## Problem to solve
Without the pictures, set down every line of the data exactly.

## Data segment
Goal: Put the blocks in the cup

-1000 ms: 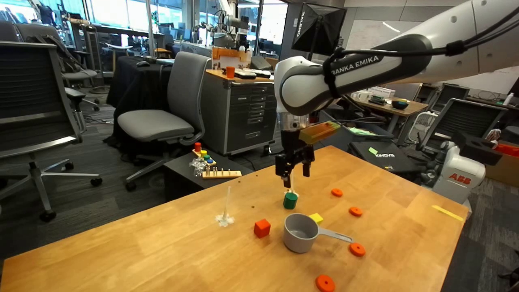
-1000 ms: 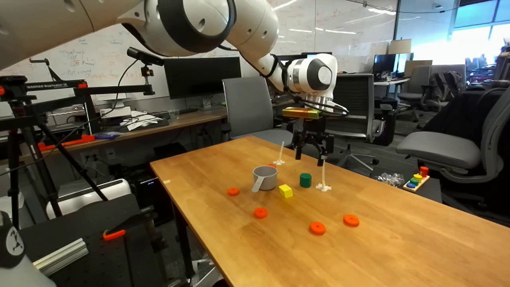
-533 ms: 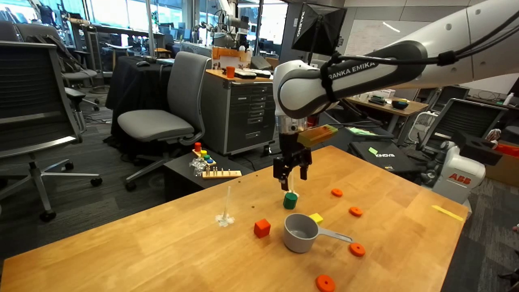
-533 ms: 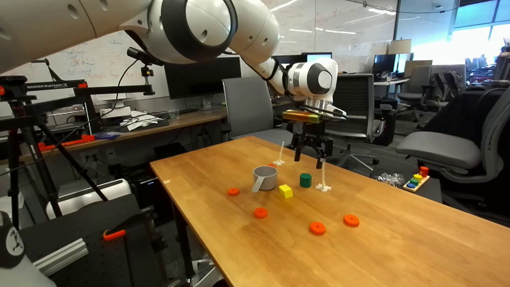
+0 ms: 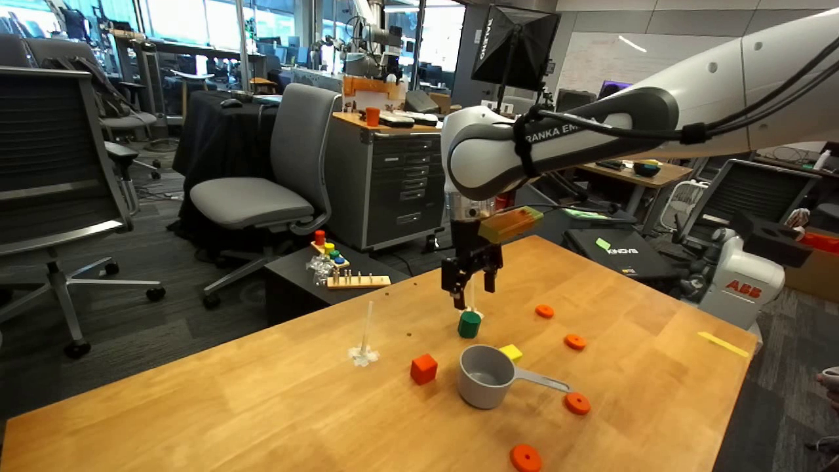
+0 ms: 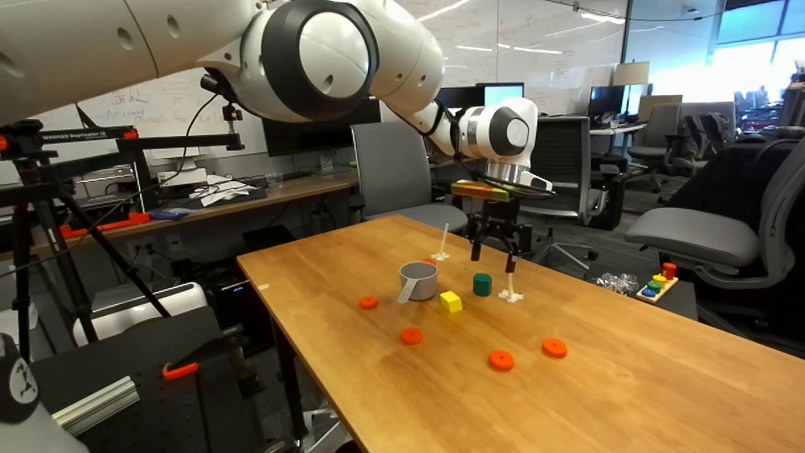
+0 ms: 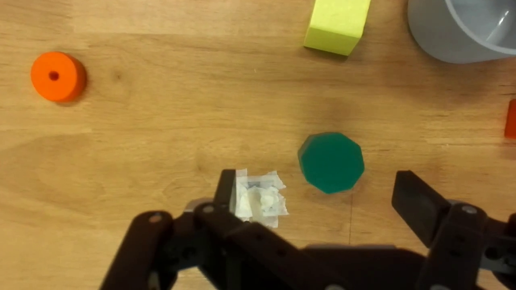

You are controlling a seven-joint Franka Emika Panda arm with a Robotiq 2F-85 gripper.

## Answer below
Goal: Put the blocks in the cup

-1000 ms: 
-1000 ms: 
-533 ms: 
-533 ms: 
+0 ms: 
+0 ms: 
+0 ms: 

You are controlling a seven-joint Franka Emika Panda arm with a Robotiq 2F-85 gripper.

This exercise is done.